» **What to do**: Below is some data. Retype exactly the lines starting at the one with "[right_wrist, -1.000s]" and ending at the one with "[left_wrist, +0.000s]".

» **Available data**:

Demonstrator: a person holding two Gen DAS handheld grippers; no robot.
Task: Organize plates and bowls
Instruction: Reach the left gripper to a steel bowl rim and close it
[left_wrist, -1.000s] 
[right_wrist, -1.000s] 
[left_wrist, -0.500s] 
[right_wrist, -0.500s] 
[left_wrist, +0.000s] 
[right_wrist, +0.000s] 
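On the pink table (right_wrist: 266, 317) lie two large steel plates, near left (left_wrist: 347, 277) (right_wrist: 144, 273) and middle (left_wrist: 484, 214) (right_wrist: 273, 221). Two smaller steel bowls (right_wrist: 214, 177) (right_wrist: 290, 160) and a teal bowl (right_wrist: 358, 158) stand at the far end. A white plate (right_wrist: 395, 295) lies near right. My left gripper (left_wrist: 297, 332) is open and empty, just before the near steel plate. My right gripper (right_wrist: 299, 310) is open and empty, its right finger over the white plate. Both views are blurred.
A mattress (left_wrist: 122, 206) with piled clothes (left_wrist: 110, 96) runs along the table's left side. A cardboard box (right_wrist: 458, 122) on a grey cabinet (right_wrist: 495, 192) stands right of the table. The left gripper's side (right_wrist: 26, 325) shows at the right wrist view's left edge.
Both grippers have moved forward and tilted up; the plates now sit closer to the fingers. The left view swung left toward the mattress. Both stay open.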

» **Expected output**:
[right_wrist, -1.000s] 
[left_wrist, -0.500s] 
[right_wrist, -0.500s] 
[left_wrist, +0.000s] 

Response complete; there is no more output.